# ITMAL Exercise

REVISIONS|
---------|------------------------------------------------
2018-1218|CEF, initial. 
2018-1302|CEF, major update.
2018-1402|CEF, spell checked.
2018-1802|CEF, added class hierarchy figure.

## Linear Regression II

The goal of the linear regression was to find the argument $\mathbf w$ that minimizes the objective function, $J$

$$
    \newcommand\rem[1]{}
    \rem{ITMAL: CEF def and LaTeX commands, remember: no newlines in defs}
    \newcommand\eq[2]{#1 &=& #2\\}
    \newcommand\ar[2]{\begin{array}{#1}#2\end{array}}
    \newcommand\ac[2]{\left[\ar{#1}{#2}\right]}
    \newcommand\st[1]{_{\mbox{\scriptsize #1}}}
    \newcommand\norm[1]{{\cal L}_{#1}}
    \newcommand\obs[2]{#1_{\mbox{\scriptsize obs}}^{\left(#2\right)}}
    \newcommand\diff[1]{\mbox{d}#1}
    \newcommand\pown[1]{^{(#1)}}
    \def\pownn{\pown{n}}
    \def\powni{\pown{i}}
    \def\powtest{\pown{\mbox{\scriptsize test}}}
    \def\powtrain{\pown{\mbox{\scriptsize train}}}
    \def\bX{\mathbf{M}}
    \def\bX{\mathbf{X}}
    \def\bZ{\mathbf{Z}}
    \def\bw{\mathbf{m}}
    \def\bx{\mathbf{x}}
    \def\by{\mathbf{y}}
    \def\bz{\mathbf{z}}
    \def\bw{\mathbf{w}}
    \def\btheta{{\boldsymbol\theta}}
    \def\bSigma{{\boldsymbol\Sigma}}
    \def\half{\frac{1}{2}}
    \newcommand\pfrac[2]{\frac{\partial~#1}{\partial~#2}}
    \newcommand\dfrac[2]{\frac{\mbox{d}~#1}{\mbox{d}#2}}
\ar{rl}{ 
    \bw^* &= \mbox{argmin}_\bw~J\\
          &= \mbox{argmin}_\bw\frac{1}{2} ||\bX \bw - \by||_2^2
}
$$

for some input data, and using the $\norm{2}^2$ or MSE internally in the loss function.

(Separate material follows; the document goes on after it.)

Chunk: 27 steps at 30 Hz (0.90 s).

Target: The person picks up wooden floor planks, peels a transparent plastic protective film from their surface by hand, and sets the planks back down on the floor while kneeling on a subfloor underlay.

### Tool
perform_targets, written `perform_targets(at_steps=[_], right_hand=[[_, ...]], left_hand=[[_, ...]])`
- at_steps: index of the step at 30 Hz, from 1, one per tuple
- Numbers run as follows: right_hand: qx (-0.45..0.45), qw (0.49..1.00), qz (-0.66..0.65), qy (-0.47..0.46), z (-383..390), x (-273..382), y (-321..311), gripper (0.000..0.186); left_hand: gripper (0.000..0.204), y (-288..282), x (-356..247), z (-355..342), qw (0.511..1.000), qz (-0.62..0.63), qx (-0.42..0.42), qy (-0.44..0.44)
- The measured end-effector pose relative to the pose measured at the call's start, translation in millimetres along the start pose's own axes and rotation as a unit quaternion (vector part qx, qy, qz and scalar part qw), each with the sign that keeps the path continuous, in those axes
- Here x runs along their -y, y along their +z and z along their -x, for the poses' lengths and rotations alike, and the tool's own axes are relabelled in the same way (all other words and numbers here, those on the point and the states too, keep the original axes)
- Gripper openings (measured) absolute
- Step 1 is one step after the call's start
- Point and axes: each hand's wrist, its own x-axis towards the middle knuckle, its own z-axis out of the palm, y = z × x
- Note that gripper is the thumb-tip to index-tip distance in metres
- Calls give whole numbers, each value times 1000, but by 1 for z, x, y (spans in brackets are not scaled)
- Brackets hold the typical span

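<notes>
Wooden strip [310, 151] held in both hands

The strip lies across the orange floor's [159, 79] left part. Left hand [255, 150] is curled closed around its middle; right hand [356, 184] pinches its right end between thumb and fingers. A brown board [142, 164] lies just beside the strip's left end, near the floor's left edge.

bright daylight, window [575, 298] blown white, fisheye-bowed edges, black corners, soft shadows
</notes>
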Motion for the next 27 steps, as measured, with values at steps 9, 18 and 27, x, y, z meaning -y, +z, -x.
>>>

To solve this equation in closed form (directly, without any numerical approximation), we found the optimal solution to be of the rather elegant least-square solution

$$
  \bw^* ~=~ \left( \bX^\top \bX \right)^{-1} \bX^\top \by
$$

Now, we want to build a python linear regression class that encapsulates this elegant closed-form solution. 

#### Qa Complete the estimator class `MyRegressor` 

This one will be based on linear regression closed-form solution from the previous notebook (linear_regression_1.ipynb). 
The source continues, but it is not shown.